ABOUT THIS EXERCISE = For this listing, the lines between the one holding "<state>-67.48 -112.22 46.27" and the one holding "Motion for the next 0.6", inclusive, must be set down exactly.

* * * *

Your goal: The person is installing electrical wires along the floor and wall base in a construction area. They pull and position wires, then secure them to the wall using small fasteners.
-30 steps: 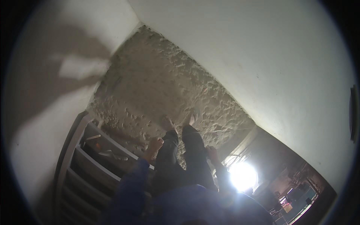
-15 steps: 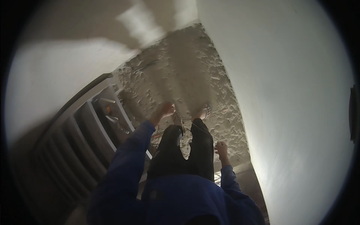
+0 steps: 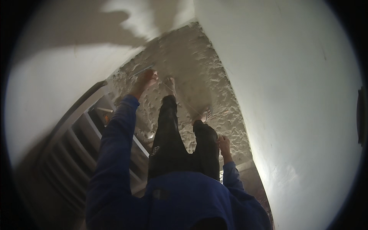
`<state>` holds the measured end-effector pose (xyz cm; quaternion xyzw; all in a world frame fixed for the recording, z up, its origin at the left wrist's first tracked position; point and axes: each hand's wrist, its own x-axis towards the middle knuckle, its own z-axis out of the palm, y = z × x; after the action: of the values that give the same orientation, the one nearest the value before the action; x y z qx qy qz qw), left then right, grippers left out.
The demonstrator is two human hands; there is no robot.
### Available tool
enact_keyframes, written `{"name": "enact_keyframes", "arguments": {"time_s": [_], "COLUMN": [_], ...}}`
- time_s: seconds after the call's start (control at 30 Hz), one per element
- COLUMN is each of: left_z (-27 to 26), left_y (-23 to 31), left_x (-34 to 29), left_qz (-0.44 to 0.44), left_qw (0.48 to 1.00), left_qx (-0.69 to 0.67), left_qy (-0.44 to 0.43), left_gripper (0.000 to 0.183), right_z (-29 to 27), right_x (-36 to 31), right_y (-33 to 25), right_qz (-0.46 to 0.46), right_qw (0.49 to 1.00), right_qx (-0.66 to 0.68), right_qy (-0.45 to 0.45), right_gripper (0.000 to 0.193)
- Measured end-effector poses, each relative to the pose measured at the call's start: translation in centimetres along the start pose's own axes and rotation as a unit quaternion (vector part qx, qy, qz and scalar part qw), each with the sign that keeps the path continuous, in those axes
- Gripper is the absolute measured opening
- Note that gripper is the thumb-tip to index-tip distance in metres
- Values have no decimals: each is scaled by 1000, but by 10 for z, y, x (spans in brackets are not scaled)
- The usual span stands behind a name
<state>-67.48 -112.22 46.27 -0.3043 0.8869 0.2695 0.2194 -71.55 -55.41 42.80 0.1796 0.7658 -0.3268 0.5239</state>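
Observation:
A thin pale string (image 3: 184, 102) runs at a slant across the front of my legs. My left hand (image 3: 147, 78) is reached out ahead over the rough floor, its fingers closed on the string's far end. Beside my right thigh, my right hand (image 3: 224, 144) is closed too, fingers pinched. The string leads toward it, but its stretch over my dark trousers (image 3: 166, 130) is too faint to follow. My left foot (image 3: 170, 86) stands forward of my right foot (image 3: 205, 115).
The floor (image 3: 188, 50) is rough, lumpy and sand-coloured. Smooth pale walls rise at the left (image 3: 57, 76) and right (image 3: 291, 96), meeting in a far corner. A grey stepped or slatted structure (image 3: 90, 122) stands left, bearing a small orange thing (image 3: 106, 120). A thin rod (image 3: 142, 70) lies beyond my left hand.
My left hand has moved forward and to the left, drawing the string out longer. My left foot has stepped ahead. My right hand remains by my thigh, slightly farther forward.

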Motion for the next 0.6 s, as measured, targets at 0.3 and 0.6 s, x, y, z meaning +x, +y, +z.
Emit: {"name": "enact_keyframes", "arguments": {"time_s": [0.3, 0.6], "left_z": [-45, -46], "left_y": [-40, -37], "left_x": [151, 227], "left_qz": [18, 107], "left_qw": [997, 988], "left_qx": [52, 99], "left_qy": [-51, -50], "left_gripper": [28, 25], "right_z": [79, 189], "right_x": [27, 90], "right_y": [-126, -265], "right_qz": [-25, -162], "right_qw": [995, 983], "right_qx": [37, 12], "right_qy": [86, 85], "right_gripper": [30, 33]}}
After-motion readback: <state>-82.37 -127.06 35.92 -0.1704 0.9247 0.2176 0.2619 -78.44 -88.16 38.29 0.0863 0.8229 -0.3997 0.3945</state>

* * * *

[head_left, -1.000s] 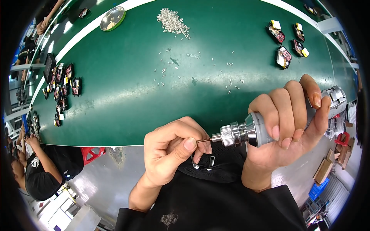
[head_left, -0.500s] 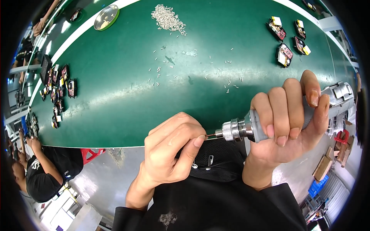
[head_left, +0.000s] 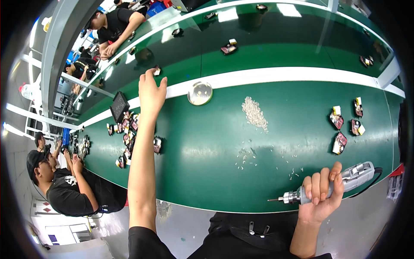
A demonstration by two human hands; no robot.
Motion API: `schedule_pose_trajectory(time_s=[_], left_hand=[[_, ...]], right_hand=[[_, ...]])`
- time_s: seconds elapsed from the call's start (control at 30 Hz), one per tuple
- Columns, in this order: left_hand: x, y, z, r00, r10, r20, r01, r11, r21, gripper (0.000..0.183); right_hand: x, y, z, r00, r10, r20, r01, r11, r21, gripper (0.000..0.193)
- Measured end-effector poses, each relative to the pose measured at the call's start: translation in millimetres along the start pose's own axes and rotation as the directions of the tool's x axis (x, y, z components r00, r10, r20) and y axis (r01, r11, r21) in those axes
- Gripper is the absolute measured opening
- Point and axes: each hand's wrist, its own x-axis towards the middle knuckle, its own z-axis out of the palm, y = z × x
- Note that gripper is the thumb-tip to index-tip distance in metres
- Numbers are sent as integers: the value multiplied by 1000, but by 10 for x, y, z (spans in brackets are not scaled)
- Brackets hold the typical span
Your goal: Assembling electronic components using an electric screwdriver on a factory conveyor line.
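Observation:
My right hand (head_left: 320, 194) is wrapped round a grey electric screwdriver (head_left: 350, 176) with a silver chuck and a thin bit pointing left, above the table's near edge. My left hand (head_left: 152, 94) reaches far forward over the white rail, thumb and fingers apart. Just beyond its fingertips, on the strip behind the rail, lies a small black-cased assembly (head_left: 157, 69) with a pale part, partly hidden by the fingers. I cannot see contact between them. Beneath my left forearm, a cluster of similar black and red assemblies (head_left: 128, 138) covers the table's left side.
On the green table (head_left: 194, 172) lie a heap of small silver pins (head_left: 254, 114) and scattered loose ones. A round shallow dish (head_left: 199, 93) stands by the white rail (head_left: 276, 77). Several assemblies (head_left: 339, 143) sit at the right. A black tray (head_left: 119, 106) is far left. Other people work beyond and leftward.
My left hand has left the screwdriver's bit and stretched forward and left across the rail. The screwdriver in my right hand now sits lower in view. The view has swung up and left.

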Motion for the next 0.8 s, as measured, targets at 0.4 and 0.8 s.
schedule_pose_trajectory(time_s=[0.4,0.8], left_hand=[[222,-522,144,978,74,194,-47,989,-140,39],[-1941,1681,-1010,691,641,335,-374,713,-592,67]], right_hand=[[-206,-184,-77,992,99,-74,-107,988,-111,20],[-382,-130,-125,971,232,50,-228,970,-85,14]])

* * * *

ANSWER SECTION =
<state>-67.48 -112.22 46.27 -0.3043 0.8869 0.2695 0.2194 -71.55 -55.41 42.80 0.1796 0.7658 -0.3268 0.5239</state>
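Observation:
A thin pale string (image 3: 184, 102) runs at a slant across the front of my legs. My left hand (image 3: 147, 78) is reached out ahead over the rough floor, its fingers closed on the string's far end. Beside my right thigh, my right hand (image 3: 224, 144) is closed too, fingers pinched. The string leads toward it, but its stretch over my dark trousers (image 3: 166, 130) is too faint to follow. My left foot (image 3: 170, 86) stands forward of my right foot (image 3: 205, 115).
The floor (image 3: 188, 50) is rough, lumpy and sand-coloured. Smooth pale walls rise at the left (image 3: 57, 76) and right (image 3: 291, 96), meeting in a far corner. A grey stepped or slatted structure (image 3: 90, 122) stands left, bearing a small orange thing (image 3: 106, 120). A thin rod (image 3: 142, 70) lies beyond my left hand.
My left hand has moved forward and to the left, drawing the string out longer. My left foot has stepped ahead. My right hand remains by my thigh, slightly farther forward.
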
Motion for the next 0.6 s, as measured, targets at 0.3 and 0.6 s, x, y, z meaning +x, +y, +z.

The output for this exercise is finished.